3 questions sur ce projet lauréat de l’appel Flash science ouverte

En quoi l’application des principes de la science ouverte, à propos des données de la recherche, constitue un enjeu dans votre domaine, discipline ou spécialité ? 

Les données de la recherche en anthropologie sont issues de la relation ethnographique entre l’enquêteur et la communauté au sein de laquelle elle ou il mène ses recherches. Les données appartiennent donc aussi à ces communautés, souvent situées à l’étranger, autant qu’à la science. Pouvoir les partager avec elles est donc une nécessité, mais leur situation à cheval entre des contextes scientifiques, socio-politiques, légaux et économiques parfois radicalement différents génère des enjeux difficiles à concilier. Cela soulève de nouvelles questions techniques, légales, éthiques, auxquelles les principes de la science ouverte ne répondent pas encore.

Quels sont les objectifs du projet et les approches envisagées pour y répondre ?

Le but de ce projet est de tester les limites d’ouverture des données anthropologiques, qu’elles soient passives ou en cours de production, de nature écrite, iconographique, sonore ou audiovisuelle, au regard des injonctions européennes actuelles et des exigences éthiques propres au contexte interculturel de production et de gestion des données anthropologiques.

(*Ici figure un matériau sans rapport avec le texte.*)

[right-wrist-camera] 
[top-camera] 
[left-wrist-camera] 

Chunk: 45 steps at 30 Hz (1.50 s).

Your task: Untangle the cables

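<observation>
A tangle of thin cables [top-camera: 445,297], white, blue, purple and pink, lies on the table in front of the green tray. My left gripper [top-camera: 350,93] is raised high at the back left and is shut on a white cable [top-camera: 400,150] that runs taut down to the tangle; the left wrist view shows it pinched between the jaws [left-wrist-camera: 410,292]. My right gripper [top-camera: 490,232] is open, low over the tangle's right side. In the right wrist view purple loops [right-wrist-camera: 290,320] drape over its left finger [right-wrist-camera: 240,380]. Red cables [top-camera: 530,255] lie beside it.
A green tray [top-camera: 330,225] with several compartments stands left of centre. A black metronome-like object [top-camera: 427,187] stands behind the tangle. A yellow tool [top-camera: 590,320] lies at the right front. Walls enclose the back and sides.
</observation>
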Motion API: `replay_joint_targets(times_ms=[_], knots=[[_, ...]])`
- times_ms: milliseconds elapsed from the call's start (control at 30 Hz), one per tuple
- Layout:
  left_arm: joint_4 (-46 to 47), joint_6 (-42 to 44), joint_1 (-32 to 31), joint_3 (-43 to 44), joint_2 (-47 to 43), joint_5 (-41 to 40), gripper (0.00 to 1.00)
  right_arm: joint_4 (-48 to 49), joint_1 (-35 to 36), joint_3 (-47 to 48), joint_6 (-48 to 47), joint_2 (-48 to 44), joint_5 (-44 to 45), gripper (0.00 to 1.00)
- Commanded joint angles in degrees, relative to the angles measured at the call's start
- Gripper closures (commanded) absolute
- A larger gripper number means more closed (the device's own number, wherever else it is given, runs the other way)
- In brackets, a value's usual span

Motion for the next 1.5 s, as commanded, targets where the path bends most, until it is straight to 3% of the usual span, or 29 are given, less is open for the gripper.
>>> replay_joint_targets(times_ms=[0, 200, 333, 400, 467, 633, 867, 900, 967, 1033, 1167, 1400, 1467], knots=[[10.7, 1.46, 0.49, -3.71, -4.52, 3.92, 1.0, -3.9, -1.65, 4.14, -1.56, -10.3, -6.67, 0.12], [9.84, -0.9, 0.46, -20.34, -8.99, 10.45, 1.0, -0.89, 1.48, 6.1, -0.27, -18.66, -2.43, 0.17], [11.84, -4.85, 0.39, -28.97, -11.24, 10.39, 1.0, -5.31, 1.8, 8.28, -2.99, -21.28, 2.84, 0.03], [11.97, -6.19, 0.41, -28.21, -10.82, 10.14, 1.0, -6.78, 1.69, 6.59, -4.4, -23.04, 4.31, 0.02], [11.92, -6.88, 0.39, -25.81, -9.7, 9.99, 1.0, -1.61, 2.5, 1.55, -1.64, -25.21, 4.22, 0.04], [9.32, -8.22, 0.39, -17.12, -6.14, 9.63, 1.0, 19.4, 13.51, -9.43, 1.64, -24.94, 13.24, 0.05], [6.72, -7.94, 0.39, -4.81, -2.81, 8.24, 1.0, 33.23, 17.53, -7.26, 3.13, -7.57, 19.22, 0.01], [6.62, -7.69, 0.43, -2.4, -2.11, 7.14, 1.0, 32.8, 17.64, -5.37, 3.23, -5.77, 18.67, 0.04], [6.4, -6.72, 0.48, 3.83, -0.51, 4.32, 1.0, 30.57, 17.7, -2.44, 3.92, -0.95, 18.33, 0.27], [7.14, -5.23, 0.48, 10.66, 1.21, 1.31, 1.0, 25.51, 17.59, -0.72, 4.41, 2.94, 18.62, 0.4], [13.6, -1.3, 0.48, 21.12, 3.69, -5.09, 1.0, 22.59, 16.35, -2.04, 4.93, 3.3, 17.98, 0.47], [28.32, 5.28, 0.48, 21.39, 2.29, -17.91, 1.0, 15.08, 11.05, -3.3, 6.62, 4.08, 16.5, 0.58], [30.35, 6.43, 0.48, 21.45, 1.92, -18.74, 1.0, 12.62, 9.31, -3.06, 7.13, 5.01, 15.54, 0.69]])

En s’appuyant sur de bonnes pratiques archivistiques, il cherche à déterminer le coût réel d’une ouverture des données qui préserve ces acquis. Pour ce faire, il met en dialogue des experts chercheurs et des documentalistes provenant d’horizons thématiques complémentaires, autour de différentes données de terrain, inédites ou éditées, issues des fonds photographiques, sonores et audiovisuels de chercheurs. Il s’axe sur les situations problématiques, les cas limites qui « résistent » aux principes de la science ouverte.

Quelles sont les perspectives en termes d’applications potentielles pour la communauté scientifique du domaine, des autres champs disciplinaires, ou encore pour la société ?

Les leçons apprises au cours du projet seront diffusées par les formations proposées aux chercheurs et permettront de dresser les futures lignes de l’anthropologie comme science ouverte : en conciliant la philosophie occidentale de la science ouverte et la relativité culturelle dans l’attitude envers les données de recherche et en respectant les demandes de protection des données, les revendications patrimoniales et les dénonciations d’appropriation culturelle dans un monde où le numérique dépasse les frontières. Penser l’ouverture des données dans une science basée sur la rencontre interculturelle, qui a traversé les deux derniers siècles dans des conditions géopolitiques qui ont déterminé fortement sa production et sa diffusion, c’est penser la possibilité d’une science ouverte au-delà des frontières, à l’échelle globale à laquelle le désir de partage des savoirs aspire.

Le projet ANTHROPEN est coordonné par Monica Heintz, au sein du Laboratoire d'Ethnologie et de Sociologie Comparative – LESC (UPN/CNRS). Il regroupe deux partenaires : le LESC et la maison Archéologie et Ethnologie René-Ginouvès – MAE, et est financé pour une durée de 24 mois.